Song
- Published: 1931
- Songwriters: Al Hoffman, Al Goodhart, and Ed Nelson

= I Apologize (1931 song) =

1931 song by Al Hoffman, Al Goodhart and Ed Nelson

"I Apologize" is a popular song written by Al Hoffman, Al Goodhart, and Ed Nelson.

==First recordings==
The song was published in 1931. Recordings by Bing Crosby and Nat Shilkret were very successful in that year.

==Billy Eckstine==
Perhaps the best-known version of the song was recorded by Billy Eckstine. This recording was released by MGM Records (catalog number 10903). It first reached the Billboard Best Seller chart on February 23, 1951, and lasted for 19 weeks on the chart, peaking at No. 8. It was awarded the Grammy Hall of Fame Award in 1999.

==Other recordings==
- Tony Martin and Champ Butler enjoyed chart success with the song in 1951.
- Dinah Washington recorded the song in 1952 for her album Blazing Ballads
- Timi Yuro recorded the song for Liberty Records.

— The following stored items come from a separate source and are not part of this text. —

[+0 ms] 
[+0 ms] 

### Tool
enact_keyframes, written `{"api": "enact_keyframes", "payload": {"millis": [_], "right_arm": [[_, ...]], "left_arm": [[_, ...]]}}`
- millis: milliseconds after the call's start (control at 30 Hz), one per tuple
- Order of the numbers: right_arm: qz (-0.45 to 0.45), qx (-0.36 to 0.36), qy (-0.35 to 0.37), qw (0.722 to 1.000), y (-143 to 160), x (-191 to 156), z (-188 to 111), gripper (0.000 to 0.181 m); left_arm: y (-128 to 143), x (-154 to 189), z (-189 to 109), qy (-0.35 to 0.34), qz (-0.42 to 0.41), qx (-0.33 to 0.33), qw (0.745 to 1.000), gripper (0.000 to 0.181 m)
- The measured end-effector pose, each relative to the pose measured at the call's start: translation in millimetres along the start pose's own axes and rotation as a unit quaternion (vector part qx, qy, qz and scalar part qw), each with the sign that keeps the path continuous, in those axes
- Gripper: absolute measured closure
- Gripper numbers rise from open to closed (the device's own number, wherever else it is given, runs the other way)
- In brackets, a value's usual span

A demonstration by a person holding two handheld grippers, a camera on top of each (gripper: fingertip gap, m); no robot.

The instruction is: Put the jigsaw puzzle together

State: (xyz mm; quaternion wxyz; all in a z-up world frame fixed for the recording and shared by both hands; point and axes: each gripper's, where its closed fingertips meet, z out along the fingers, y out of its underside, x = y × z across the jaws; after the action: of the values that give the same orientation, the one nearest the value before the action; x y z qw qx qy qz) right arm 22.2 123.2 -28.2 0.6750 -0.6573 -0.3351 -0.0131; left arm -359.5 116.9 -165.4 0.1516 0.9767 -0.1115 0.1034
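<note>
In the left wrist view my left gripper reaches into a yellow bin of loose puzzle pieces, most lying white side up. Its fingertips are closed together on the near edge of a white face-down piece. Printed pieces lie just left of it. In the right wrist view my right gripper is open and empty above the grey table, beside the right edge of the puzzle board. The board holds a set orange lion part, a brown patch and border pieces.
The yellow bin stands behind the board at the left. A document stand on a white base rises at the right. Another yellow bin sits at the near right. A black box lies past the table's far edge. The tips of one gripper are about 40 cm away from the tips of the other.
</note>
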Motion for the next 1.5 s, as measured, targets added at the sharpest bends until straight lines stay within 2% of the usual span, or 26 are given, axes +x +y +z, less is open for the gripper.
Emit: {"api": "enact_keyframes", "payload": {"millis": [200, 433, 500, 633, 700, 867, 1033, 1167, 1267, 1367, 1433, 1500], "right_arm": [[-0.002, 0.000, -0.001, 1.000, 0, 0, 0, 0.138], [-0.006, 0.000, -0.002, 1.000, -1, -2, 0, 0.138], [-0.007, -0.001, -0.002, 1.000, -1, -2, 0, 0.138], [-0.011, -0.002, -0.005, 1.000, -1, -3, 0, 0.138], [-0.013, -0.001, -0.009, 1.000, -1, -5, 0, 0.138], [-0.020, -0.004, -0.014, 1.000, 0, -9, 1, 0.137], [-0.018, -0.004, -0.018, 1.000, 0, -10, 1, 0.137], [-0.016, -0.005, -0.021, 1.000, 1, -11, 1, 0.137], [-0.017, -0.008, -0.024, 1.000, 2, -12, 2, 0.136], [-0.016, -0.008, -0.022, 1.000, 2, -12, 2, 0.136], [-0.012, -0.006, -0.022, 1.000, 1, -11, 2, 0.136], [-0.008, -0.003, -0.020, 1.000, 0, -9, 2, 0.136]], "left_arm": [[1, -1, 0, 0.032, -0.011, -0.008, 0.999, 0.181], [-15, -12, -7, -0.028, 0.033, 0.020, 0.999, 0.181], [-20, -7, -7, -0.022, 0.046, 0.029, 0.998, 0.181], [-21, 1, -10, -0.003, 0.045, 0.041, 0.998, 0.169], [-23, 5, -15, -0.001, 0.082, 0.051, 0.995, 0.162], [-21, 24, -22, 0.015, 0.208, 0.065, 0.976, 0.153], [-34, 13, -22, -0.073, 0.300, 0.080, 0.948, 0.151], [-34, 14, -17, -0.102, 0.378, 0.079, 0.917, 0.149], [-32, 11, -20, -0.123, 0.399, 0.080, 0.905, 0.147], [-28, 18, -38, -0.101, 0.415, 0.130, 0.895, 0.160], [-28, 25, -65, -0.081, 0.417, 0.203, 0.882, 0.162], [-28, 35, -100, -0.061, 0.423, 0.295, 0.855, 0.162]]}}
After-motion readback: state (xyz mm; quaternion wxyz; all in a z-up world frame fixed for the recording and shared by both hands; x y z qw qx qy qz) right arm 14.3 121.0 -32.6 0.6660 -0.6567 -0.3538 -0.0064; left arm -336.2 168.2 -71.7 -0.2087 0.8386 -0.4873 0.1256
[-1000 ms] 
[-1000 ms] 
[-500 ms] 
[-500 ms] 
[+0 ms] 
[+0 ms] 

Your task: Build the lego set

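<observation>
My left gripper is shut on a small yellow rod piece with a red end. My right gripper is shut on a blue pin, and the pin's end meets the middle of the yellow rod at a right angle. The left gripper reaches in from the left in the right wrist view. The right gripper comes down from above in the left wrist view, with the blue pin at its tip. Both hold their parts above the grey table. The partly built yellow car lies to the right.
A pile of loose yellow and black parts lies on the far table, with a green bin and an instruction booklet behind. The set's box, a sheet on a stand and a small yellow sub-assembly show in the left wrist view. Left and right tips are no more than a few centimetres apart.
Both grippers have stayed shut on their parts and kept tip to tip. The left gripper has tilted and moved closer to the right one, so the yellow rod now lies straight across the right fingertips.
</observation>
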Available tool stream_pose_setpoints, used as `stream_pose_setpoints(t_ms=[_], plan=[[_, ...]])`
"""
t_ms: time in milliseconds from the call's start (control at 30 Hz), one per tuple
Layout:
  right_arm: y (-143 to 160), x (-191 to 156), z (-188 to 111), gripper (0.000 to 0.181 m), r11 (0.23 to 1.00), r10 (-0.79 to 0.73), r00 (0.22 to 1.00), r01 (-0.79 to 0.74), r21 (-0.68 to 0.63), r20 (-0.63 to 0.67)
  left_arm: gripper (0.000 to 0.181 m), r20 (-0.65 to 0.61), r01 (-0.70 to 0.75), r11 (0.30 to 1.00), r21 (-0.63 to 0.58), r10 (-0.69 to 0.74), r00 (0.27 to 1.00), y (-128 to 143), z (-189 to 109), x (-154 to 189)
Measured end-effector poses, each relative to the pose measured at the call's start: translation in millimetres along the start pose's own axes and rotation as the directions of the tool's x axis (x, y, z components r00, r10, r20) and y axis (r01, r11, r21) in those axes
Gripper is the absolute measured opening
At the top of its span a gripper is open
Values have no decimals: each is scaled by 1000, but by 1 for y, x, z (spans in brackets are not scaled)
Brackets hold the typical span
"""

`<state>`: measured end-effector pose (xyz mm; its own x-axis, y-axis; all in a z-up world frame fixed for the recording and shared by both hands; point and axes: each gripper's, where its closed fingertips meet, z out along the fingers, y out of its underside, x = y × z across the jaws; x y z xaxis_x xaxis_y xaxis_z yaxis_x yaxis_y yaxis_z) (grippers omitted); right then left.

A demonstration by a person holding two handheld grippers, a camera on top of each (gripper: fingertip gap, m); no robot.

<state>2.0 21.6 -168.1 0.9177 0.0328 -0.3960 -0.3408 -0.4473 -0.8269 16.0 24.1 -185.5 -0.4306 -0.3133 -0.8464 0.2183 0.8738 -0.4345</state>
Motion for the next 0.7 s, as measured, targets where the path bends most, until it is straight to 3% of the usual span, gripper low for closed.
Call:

It reached No. 72 on the US Charts in 1961.
- Aretha Franklin recorded the song for her album The Tender, the Moving, the Swinging Aretha Franklin (1962).
- A recording by P. J. Proby reached number 11 in the UK Singles Chart in 1965.
- Matt Monro's version is included in the album Matt Uncovered - The Rarer Monro.

==Popular culture==
- Actor James Caan featured the song in the 1991 film, For the Boys.